# [The task]
Exact copy, no pictures: repeat the data that follows.
-=-=-
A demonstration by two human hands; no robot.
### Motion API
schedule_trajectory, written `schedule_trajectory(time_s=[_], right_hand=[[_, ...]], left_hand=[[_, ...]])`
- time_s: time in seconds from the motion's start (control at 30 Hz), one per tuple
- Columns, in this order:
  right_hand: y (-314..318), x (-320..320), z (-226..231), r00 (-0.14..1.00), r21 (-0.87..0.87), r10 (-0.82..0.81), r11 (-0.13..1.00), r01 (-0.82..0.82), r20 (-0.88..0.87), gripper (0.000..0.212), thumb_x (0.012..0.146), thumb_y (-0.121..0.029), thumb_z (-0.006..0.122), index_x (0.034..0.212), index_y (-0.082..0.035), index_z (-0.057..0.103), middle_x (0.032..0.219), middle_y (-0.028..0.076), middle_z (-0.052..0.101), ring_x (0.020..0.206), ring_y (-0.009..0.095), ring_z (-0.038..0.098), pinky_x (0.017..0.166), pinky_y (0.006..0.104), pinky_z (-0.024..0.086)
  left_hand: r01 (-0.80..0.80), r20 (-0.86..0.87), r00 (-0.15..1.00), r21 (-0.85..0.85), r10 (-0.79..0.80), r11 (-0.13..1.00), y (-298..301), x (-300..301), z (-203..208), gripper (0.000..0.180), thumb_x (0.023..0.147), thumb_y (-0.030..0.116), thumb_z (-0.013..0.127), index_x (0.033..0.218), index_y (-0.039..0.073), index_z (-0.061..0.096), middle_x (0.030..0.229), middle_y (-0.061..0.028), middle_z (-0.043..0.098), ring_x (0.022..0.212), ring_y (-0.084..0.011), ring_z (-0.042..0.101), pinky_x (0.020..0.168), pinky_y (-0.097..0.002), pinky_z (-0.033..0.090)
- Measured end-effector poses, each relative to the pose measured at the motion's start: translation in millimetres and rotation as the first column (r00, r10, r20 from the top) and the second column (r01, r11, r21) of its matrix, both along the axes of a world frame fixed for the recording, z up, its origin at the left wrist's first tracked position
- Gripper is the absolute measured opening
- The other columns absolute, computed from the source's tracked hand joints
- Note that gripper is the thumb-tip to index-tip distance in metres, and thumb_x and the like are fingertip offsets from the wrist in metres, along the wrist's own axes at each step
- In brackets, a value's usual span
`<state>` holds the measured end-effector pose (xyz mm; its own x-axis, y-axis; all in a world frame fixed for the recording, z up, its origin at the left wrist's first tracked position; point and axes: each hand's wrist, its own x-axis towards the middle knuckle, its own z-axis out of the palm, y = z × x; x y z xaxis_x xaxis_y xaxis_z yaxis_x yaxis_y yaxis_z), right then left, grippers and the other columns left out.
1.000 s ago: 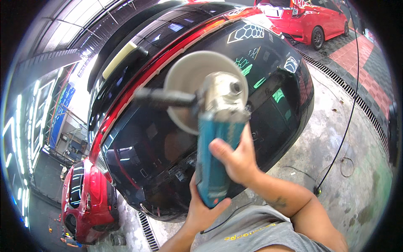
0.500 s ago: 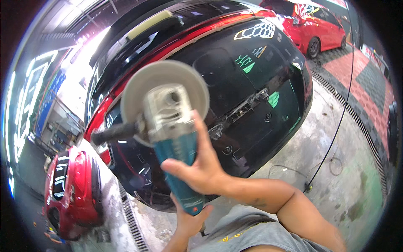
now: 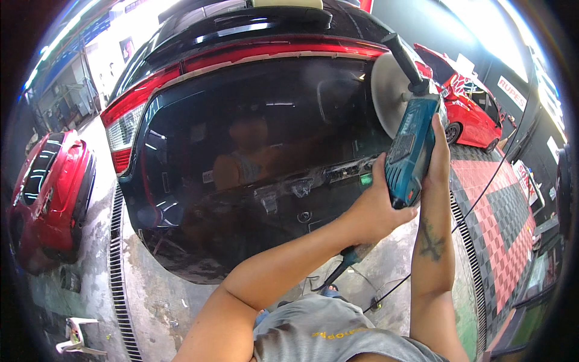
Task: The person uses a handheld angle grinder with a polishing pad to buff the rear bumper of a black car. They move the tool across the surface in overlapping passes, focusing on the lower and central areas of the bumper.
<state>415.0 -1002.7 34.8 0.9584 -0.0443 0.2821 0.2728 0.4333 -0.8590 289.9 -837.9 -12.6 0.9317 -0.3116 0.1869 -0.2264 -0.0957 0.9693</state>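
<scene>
Both my hands grip a blue-green power polisher (image 3: 411,142) at the right end of a dark car's tailgate (image 3: 253,139). My left hand (image 3: 381,202) is wrapped round its rear part, thumb along the body. Farther up, my right hand (image 3: 439,154) holds the right side of the body, its fingers partly hidden. The round pale pad (image 3: 387,96) stands on edge, facing the tailgate's right side by the red light strip; I cannot tell whether it touches. The black side handle (image 3: 403,60) points up and away, with no hand on it.
A black cord (image 3: 386,295) runs across the concrete floor near my feet. A detached red bumper (image 3: 66,187) stands at left, beside a floor grate (image 3: 116,265). A white stool-like object (image 3: 77,338) is at lower left. Another red car (image 3: 476,114) stands beyond red-and-grey floor tiles (image 3: 482,199).
The polisher has moved to the tailgate's right end and turned, its pad now edge-on and its side handle pointing up. The view has shifted too. Both hands still hold the tool.
</scene>
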Motion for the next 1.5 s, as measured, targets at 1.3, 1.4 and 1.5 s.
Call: schedule_trajectory(time_s=[1.3,1.4,1.5], right_hand=[[60,-108,-21,0.978,-0.244,0.121,0.967,-0.077,0.170,0.075,0.098,-0.017,0.078,0.159,-0.003,0.036,0.126,0.009,0.064,0.105,0.016,0.065,0.090,0.0312,0.057],[104,-123,-31,0.926,-0.228,0.292,0.944,-0.239,0.238,0.103,0.091,-0.024,0.085,0.168,-0.004,0.020,0.142,0.014,0.056,0.123,0.022,0.060,0.106,0.0388,0.052],[158,-148,-36,0.896,-0.248,0.378,0.914,-0.321,0.234,0.117,0.091,-0.030,0.087,0.171,-0.004,0.006,0.156,0.021,0.043,0.140,0.030,0.050,0.118,0.0437,0.041]], left_hand=[[-0.289,-0.108,0.957,-0.325,0.268,0.900,-21,-98,-92,0.116,0.082,0.006,0.078,0.164,0.009,-0.005,0.137,-0.0165,0.049,0.122,-0.0253,0.055,0.106,-0.0420,0.047],[-0.419,-0.171,0.906,-0.222,0.388,0.881,15,-134,-106,0.118,0.082,0.005,0.078,0.163,0.010,-0.006,0.133,-0.0143,0.048,0.114,-0.0227,0.056,0.099,-0.0396,0.051],[-0.533,-0.253,0.834,-0.139,0.490,0.835,69,-169,-116,0.113,0.081,0.002,0.078,0.160,0.010,-0.003,0.121,-0.0115,0.054,0.104,-0.0184,0.059,0.088,-0.0359,0.054]])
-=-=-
# [Response]
A demonstration by two human hands; no robot.
### Motion API
schedule_trajectory, written `schedule_trajectory(time_s=[_], right_hand=[[_, ...]], left_hand=[[_, ...]])`
- time_s: time in seconds from the motion's start (control at 30 Hz), one per tuple
- Columns, in this order:
  right_hand: y (-314..318), x (-320..320), z (-226..231), r00 (-0.14..1.00), r21 (-0.87..0.87), r10 (-0.82..0.81), r11 (-0.13..1.00), r01 (-0.82..0.82), r20 (-0.88..0.87), gripper (0.000..0.212), thumb_x (0.012..0.146), thumb_y (-0.121..0.029), thumb_z (-0.006..0.122), index_x (0.034..0.212), index_y (-0.082..0.035), index_z (-0.057..0.103), middle_x (0.032..0.219), middle_y (-0.028..0.076), middle_z (-0.052..0.101), ring_x (0.020..0.206), ring_y (-0.009..0.095), ring_z (-0.038..0.098), pinky_x (0.017..0.166), pinky_y (0.006..0.104), pinky_z (-0.024..0.086)
  left_hand: r01 (-0.80..0.80), r20 (-0.86..0.87), r00 (-0.15..1.00), r21 (-0.85..0.85), r10 (-0.79..0.80), r11 (-0.13..1.00), y (-298..301), x (-300..301), z (-203..208), gripper (0.000..0.180), thumb_x (0.023..0.147), thumb_y (-0.030..0.116), thumb_z (-0.013..0.127), index_x (0.033..0.218), index_y (-0.039..0.073), index_z (-0.061..0.096), middle_x (0.030..0.229), middle_y (-0.061..0.028), middle_z (-0.043..0.098), ring_x (0.022..0.212), ring_y (-0.084..0.011), ring_z (-0.042..0.101), pinky_x (0.020..0.168), pinky_y (-0.097..0.002), pinky_z (-0.033..0.090)
- Measured end-effector poses, each relative to the pose measured at the motion's start: translation in millimetres and rotation as the first column (r00, r10, r20 from the top) and the second column (r01, r11, r21) of its matrix, both along the axes of a world frame fixed for the recording, z up, its origin at the left wrist's first tracked position
- Gripper is the absolute measured opening
- The other columns absolute, computed from the source's tracked hand joints
- Note that gripper is the thumb-tip to index-tip distance in metres, and thumb_x and the like are fingertip offsets from the wrist in metres, along the wrist's own axes at each step
- In brackets, a value's usual span
`<state>` holds the measured end-effector pose (xyz mm; its own x-axis, y-axis; all in a world frame fixed for the recording, z up, its origin at the left wrist's first tracked position; point and axes: each hand's wrist, its own x-axis towards the middle knuckle, its own z-axis out of the palm, y = z × x; x y z xaxis_x xaxis_y xaxis_z yaxis_x yaxis_y yaxis_z), right then left, grippers and the other columns left out.
1.000 s ago: 
0.500 s ago: 
now: 
Task: The person uses a handheld angle grinder with a polishing pad to buff the rear bumper of a black car. They move the tool across the surface in overlapping passes, focusing on the lower and central areas of the bumper.
<state>415.0 -1002.7 34.8 0.9584 -0.0443 0.2821 0.2728 0.4333 -0.8590 289.9 -837.9 -12.6 0.9317 -0.3116 0.1869 -0.2264 -0.0957 0.9693</state>
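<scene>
Both my hands grip a blue-green power polisher (image 3: 411,142) at the right end of a dark car's tailgate (image 3: 253,139). My left hand (image 3: 381,202) is wrapped round its rear part, thumb along the body. Farther up, my right hand (image 3: 439,154) holds the right side of the body, its fingers partly hidden. The round pale pad (image 3: 387,96) stands on edge, facing the tailgate's right side by the red light strip; I cannot tell whether it touches. The black side handle (image 3: 403,60) points up and away, with no hand on it.
A black cord (image 3: 386,295) runs across the concrete floor near my feet. A detached red bumper (image 3: 66,187) stands at left, beside a floor grate (image 3: 116,265). A white stool-like object (image 3: 77,338) is at lower left. Another red car (image 3: 476,114) stands beyond red-and-grey floor tiles (image 3: 482,199).
The polisher has moved to the tailgate's right end and turned, its pad now edge-on and its side handle pointing up. The view has shifted too. Both hands still hold the tool.
</scene>
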Motion for the next 1.5 s, as measured, targets at 1.3, 1.4 and 1.5 s.
Call: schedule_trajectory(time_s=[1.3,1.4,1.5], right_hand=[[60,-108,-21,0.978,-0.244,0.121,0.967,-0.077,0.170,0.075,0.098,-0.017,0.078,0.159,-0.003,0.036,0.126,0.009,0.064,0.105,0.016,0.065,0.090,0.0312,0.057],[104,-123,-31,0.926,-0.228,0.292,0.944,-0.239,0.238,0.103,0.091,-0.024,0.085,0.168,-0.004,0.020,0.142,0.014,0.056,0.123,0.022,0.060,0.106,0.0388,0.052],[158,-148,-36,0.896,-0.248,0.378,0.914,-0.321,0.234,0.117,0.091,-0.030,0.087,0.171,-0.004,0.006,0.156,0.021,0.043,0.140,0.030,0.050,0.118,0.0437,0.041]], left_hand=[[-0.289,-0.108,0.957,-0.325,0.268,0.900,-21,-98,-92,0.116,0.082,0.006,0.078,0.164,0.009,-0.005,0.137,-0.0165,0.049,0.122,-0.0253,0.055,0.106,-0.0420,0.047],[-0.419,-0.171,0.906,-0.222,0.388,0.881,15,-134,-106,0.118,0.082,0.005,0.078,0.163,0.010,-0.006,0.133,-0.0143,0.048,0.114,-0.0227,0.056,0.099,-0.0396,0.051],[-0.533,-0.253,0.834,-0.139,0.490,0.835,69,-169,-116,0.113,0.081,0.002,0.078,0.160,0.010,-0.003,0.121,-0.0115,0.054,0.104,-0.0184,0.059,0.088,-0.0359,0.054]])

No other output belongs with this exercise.